[Data excerpts]
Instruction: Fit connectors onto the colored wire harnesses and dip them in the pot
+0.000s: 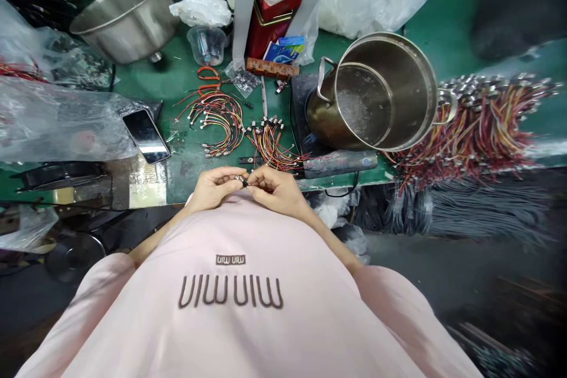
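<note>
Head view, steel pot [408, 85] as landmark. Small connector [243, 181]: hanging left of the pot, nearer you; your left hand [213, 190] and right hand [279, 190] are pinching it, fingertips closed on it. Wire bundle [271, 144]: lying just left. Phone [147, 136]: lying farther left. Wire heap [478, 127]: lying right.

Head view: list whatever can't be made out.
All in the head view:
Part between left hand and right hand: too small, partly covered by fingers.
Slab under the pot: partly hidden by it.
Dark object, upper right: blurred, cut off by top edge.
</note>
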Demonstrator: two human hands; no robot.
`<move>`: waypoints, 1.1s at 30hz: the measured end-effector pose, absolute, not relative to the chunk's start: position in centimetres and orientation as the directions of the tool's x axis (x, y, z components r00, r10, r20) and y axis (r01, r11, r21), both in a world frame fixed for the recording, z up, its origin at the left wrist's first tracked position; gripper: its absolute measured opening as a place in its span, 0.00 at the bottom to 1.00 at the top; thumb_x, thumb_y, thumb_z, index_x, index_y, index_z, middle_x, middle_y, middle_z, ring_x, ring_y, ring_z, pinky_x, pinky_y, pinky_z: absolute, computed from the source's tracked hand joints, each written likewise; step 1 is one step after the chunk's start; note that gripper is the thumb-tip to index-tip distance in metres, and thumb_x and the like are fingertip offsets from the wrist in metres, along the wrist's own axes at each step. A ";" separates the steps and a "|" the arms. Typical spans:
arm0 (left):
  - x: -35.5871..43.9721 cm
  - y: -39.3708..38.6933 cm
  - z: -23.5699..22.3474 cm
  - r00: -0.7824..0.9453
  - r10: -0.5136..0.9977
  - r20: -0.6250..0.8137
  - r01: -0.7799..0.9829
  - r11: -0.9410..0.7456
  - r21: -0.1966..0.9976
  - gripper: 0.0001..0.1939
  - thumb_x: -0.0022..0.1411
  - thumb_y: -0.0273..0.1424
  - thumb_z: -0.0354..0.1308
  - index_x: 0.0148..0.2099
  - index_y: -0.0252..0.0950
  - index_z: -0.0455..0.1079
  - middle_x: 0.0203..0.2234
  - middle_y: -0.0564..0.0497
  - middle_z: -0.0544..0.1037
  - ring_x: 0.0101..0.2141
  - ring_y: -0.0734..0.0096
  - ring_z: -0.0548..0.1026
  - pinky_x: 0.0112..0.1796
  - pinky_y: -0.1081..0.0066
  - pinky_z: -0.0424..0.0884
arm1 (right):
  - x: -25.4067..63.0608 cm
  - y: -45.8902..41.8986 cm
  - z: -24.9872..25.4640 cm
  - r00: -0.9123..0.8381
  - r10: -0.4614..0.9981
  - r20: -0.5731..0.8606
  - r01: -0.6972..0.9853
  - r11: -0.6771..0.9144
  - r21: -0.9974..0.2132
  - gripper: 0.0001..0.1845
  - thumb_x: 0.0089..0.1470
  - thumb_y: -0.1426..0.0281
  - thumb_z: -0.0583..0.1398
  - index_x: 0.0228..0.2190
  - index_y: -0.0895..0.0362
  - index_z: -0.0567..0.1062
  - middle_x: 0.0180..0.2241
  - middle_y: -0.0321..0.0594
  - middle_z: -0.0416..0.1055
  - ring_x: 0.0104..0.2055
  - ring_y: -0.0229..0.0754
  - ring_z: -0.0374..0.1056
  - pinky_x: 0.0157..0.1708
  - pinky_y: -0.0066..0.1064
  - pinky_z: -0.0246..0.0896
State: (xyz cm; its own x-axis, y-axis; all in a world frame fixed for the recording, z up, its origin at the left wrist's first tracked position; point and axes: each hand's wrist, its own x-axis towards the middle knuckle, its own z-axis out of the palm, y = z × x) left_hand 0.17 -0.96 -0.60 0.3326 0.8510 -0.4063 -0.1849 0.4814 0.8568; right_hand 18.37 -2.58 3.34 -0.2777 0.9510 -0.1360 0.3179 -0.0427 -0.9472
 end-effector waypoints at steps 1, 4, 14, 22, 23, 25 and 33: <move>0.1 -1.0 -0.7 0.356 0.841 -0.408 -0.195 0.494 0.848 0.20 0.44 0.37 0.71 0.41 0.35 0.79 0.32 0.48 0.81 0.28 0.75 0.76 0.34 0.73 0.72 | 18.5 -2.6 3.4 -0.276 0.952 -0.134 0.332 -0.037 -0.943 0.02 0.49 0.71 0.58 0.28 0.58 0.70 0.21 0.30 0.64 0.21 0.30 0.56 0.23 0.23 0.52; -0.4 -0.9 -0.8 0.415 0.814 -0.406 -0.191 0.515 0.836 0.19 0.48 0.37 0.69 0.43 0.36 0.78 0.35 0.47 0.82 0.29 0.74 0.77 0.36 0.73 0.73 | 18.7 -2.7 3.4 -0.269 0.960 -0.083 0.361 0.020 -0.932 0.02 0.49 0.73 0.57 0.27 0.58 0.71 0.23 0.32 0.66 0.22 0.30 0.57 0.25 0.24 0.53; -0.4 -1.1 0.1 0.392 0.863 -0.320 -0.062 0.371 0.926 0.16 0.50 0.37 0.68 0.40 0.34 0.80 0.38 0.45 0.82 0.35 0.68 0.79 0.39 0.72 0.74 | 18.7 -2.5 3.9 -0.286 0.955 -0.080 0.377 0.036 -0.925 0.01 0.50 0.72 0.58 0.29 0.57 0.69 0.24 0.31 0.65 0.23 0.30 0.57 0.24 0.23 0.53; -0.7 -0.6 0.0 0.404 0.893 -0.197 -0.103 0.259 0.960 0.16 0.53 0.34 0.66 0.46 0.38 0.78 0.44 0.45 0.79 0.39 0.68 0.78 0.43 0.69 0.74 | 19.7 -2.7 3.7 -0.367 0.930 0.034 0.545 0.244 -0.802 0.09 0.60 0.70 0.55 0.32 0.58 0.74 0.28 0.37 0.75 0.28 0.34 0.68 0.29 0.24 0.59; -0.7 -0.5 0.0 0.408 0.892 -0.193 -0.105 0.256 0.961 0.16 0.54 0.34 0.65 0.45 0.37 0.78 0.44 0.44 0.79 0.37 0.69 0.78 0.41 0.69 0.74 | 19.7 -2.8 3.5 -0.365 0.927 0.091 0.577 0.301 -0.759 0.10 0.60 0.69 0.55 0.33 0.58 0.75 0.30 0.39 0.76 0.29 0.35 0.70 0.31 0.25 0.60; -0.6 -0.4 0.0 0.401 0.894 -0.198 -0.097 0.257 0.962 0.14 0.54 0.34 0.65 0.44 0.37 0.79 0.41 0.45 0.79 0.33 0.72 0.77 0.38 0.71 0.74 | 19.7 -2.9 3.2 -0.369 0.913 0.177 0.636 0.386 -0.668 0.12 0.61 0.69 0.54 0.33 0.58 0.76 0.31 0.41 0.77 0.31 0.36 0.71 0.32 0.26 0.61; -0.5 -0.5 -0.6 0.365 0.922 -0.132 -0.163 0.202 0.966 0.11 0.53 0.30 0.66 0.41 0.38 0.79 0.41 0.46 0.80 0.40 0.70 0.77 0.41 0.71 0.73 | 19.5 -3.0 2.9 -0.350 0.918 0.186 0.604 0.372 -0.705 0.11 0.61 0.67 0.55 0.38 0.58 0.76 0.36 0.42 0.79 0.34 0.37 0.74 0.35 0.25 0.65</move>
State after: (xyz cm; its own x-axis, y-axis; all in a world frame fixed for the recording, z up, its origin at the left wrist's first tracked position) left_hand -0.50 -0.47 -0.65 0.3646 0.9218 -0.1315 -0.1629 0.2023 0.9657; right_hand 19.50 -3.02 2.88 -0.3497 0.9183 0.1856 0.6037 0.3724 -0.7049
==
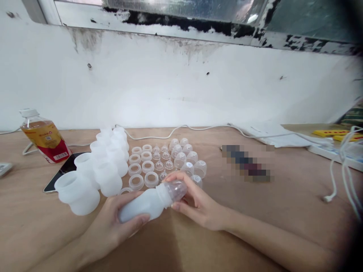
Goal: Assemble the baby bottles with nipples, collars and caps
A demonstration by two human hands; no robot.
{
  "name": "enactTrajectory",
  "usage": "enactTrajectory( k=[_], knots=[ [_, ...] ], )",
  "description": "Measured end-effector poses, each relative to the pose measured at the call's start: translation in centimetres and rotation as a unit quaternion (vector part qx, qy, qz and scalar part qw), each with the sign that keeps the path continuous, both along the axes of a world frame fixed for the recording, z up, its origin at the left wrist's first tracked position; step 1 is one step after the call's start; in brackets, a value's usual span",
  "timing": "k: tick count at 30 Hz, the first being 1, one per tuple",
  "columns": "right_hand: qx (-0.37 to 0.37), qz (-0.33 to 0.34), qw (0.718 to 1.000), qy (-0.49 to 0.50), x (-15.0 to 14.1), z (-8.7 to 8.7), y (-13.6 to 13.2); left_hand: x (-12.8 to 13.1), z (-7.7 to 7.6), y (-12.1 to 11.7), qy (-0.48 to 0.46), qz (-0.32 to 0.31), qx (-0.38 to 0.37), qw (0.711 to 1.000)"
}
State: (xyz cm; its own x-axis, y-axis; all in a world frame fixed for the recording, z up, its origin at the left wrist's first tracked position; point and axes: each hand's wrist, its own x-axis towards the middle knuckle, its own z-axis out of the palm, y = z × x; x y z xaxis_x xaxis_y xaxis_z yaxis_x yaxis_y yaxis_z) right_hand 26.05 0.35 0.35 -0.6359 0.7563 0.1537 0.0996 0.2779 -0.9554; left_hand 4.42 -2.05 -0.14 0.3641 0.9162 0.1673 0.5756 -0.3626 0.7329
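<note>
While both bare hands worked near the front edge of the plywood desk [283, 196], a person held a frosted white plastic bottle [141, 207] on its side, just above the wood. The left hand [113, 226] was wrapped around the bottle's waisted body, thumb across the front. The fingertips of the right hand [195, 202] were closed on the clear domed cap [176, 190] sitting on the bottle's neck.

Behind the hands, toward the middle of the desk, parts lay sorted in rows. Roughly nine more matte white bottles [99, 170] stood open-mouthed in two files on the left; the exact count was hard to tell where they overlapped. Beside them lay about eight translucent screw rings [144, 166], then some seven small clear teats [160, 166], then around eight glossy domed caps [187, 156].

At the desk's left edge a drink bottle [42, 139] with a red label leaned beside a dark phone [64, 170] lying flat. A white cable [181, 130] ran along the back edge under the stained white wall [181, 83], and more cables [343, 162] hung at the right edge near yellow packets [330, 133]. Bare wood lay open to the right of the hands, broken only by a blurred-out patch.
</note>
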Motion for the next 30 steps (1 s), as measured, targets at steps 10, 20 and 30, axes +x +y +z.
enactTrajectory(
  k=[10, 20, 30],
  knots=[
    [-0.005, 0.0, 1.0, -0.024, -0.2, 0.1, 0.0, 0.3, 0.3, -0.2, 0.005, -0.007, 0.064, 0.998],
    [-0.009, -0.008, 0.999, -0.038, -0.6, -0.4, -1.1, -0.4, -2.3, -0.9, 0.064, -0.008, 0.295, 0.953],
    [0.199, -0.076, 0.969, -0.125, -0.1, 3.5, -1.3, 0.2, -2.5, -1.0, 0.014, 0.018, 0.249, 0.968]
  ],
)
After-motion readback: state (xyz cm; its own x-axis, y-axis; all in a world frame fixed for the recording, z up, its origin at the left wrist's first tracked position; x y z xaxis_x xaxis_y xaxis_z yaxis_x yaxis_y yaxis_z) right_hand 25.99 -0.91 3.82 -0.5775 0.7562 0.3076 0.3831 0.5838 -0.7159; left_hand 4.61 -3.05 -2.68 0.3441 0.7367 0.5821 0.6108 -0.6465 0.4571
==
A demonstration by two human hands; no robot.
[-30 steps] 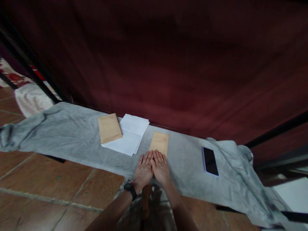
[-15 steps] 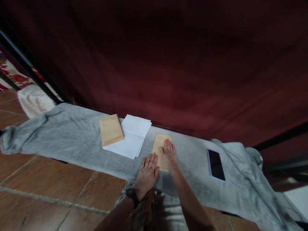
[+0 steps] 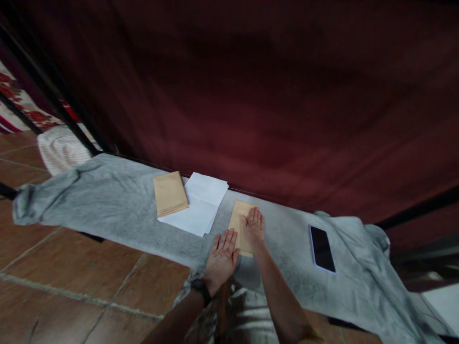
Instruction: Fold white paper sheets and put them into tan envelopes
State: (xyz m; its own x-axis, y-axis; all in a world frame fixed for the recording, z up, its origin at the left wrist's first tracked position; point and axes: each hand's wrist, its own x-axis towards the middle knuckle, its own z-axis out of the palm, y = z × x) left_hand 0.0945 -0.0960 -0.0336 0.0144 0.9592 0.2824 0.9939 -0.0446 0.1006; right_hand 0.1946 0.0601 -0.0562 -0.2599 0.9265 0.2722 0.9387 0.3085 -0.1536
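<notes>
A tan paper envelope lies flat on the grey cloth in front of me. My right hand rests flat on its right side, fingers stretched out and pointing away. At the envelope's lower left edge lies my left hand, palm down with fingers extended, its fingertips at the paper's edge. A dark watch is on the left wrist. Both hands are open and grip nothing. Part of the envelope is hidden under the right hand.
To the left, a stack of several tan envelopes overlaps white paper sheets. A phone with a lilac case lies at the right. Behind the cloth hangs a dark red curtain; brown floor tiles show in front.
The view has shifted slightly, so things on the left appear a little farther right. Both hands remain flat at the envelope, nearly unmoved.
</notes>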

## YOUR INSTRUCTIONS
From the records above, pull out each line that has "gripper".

## OUTPUT BELOW
`<move>`: waypoints, 1.1s at 30hz: the measured end-effector pose, absolute, not relative to the chunk's start: position in centimetres and orientation as the directions of the tool's x axis (x, y, z components r00, r10, r20) and y axis (r01, r11, r21), both in a world frame fixed for the recording, z up, its origin at the left wrist's first tracked position; gripper: its absolute measured opening as a place in its span, 0.00 at the bottom to 1.00 at the top; thumb_x, thumb_y, thumb_z, index_x, index_y, index_z, middle_x, middle_y, middle_z, ring_x, ring_y, ring_z, pinky_x, pinky_y, pinky_z: absolute, computed from the source's tracked hand joints, each written likewise; step 1 is one step after the chunk's start; note that gripper is the thumb-tip to index-tip distance in metres, and thumb_x and the like are fingertip offsets from the wrist in metres, along the wrist's own axes at each step. A ";" separates the steps and a "|" the arms. Typical spans:
  - gripper: 0.0001..0.1939
  - gripper: 0.0001..0.1845

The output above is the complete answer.